In which it all comes down to who sees who first.
Gets that shock-of-contact 'plus' on morale and training. And turns the fight while the rest of the platoon comes online.
Pull that kind of crap on a German Leo or Brit C2 team with more adequate OP early warning and disciplined counterfire and they will turn around and
say "Hell no you don't!" as they fight back. And things descend into a chaotic struggle of human randomization effects and pure numbers.
Available to lose.
'The Problem' then being that we have whored to the world the basics of Abrams doctrine-as-engineering technology base and what we haven't sold on,
the Germans or Brits (or Israelis) have.
Which means we are no longer facing 4,000 enemy vehicles of 1970's Russian dateline. But 750 _modern_ MBT. And we can't even get 'wherever there
is' to fight them at equal or numerically inferior (Tsushima on land) odds in less than six months. Which means they also get the advantage of
prepped fighting positions.
>>
All the weapons you describe as "tank killers" virtually all guided missiles are subject to jamming, high cost, slow reload speed, and few rounds
can be stored.
>>
If ten Eagle Troop M1s can blow apart 8+25 odd T-55/72 in the 2nd Iraqi Armored Brigades security screen and assembly area. And further, the period
from engagement decision to end phase cleanup is less than five minutes, _how many rounds_ do you expect the Abrams to have expended? They were
largely firing from the quick halt on targets under 1,000m and they were 'well trained' in their gunnery skills despite having virtually rolled atop
the enemy in a massive mistake of maneuver.

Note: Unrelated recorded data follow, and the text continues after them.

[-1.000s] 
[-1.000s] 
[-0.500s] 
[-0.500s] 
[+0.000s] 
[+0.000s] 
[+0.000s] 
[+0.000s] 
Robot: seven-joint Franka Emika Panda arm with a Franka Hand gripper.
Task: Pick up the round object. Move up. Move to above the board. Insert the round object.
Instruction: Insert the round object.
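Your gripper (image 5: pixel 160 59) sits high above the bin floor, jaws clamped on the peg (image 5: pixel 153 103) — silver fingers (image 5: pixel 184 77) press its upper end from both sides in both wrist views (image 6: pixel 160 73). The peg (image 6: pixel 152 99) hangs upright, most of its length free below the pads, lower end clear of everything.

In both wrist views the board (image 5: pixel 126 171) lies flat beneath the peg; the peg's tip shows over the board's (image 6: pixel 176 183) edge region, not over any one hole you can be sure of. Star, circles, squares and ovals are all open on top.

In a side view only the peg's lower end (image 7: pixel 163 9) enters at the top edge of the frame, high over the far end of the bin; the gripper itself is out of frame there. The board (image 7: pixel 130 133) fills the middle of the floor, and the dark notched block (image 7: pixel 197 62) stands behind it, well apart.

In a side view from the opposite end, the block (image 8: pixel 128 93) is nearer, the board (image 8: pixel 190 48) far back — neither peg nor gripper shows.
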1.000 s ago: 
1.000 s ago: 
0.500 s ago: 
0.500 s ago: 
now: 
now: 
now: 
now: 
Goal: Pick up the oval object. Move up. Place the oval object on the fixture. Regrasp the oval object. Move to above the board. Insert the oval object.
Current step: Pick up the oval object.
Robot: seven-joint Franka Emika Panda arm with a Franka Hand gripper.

I would say less than 4 rounds per tank if you are averaging an 80% SSPH. Less than 6 if you are managing a 55% SSPK (which may be optimistic, just
on the notion that 'everybody wanted to git sum' overtargeting).
Look at this vehicle-
www.missilesandfirecontrol.com...
What do you see? I see four missile tubes. Each of which packs the fate of an MBT. ALL of which (under my system) would have NLOS 'arcing'
capability to destroy enemy vehicles. Using masted sights to look over terrain undulences and standoff drones to map the area with APY-8 'look at
the shiny metal mass!' type high-slant sensors.
The difference? I would /rather/ put my costs into the bullets than the rifle.
Because that bullet can kill enemy MBT at 6-8km, something no M1 (or other) gunner can now do. While the vehicle itself costs 1/4 that of the M1 and
so can be bought in like numbers (10 Abrams = 40 Mules 80 aimed fires per minute vs. 120 in less than ten seconds).
Now, again, going by the 'he who sees first' rule. WHO WINS? The robot which can salvo all its missiles in probably 10-15 seconds as it's
attached unit 'runs over' a previously unknown threat. Or the robot which, with the aid of netcentric fires, can see that threat before it crests
the last ridge and finds a prepared enemy, waiting for it with I2R/MMW smoke and smart cluster as well as direct fires?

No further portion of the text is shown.